Even if an adoptee chooses the Search and Reunion route before marriage and parenting, there is no Winning for the child lost to an adoption based on secrets, lies and red-tape. One never knows what list of surprises Adoption agents bequeath the once unified team of Mother and Baby until either party dares to open that Pandora's Box of parental responsibility.
For male-adoptees, I think Adoption and Parenthood introduce especially confusing issues of loss that do not get shared nearly enough in forums where Adoption Issues get discussed. For instance: I wonder how many male adoptees feel and fear female rejection because of the rejection he may feel his natural mom had of him? After all, isn't it bad enough money, looks and talent one has (or doesn't have) all effect a man's sense of value and worth?

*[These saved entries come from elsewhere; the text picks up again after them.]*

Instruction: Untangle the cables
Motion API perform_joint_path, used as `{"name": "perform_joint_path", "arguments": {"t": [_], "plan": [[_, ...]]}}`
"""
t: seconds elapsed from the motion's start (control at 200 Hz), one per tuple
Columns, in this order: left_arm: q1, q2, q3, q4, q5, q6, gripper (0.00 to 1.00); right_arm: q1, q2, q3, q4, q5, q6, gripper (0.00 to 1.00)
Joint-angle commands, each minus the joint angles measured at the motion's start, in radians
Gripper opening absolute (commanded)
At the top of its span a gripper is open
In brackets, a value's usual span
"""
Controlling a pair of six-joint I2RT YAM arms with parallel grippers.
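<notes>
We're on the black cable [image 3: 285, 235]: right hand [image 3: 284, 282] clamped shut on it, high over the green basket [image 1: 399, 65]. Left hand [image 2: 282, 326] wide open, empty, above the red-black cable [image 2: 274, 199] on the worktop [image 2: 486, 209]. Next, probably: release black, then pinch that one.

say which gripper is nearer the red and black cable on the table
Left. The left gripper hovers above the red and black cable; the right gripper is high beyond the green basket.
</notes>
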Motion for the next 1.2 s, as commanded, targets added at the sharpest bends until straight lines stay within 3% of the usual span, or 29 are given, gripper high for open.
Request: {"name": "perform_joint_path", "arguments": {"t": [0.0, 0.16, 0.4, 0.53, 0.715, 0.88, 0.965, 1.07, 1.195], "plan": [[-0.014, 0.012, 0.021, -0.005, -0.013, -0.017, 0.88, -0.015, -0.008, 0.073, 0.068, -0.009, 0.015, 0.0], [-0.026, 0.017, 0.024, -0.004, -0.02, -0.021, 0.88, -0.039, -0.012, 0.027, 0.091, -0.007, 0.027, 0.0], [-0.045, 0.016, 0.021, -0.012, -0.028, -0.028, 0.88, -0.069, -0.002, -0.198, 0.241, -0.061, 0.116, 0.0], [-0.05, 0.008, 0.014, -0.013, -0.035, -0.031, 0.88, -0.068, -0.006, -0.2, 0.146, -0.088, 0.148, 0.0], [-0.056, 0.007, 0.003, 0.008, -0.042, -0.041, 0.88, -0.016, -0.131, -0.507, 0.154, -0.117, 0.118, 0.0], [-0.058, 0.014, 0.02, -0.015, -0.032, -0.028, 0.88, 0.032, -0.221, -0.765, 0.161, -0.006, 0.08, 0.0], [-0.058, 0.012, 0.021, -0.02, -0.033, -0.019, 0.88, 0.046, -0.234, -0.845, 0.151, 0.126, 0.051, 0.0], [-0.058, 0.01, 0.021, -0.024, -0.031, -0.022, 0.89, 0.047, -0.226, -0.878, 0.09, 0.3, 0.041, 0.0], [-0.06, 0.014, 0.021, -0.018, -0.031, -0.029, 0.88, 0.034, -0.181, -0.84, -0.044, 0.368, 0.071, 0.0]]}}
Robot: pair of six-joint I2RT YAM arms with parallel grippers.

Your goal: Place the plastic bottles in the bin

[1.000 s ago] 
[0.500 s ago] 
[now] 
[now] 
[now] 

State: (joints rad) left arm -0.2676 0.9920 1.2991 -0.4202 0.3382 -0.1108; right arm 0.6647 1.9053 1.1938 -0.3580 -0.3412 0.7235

Does being adopted add to that pressure a man feels presenting a love interest? I wonder too, how parenting for the male adoptee differs for the female adoptee. As females, we get to experience first hand what it may have been like for our moms, being pregnant and having to make a choice. I wonder how many men understand how that may not have been "a choice" made by their own Mom's?
Above all, I wonder how differently we all would have seen all Future Relationships, had Adoption not been an option for our fate, but rather better care and support was given to women and their children? After all, what female gets pregnant without the help of a man? Seems to me the simple solution of maintaining Family Values through personal responsibility and accountability got lost when it was discovered that a child's worth could be measured in dollars and cents and was seen in terms of supply and demand. I'm told that adoption in 2007 still has no standardized practice. If that's the case, what sort of trends and traditions will future families have to adapt to because adoption changed the landscape of "what's ours remains ours"?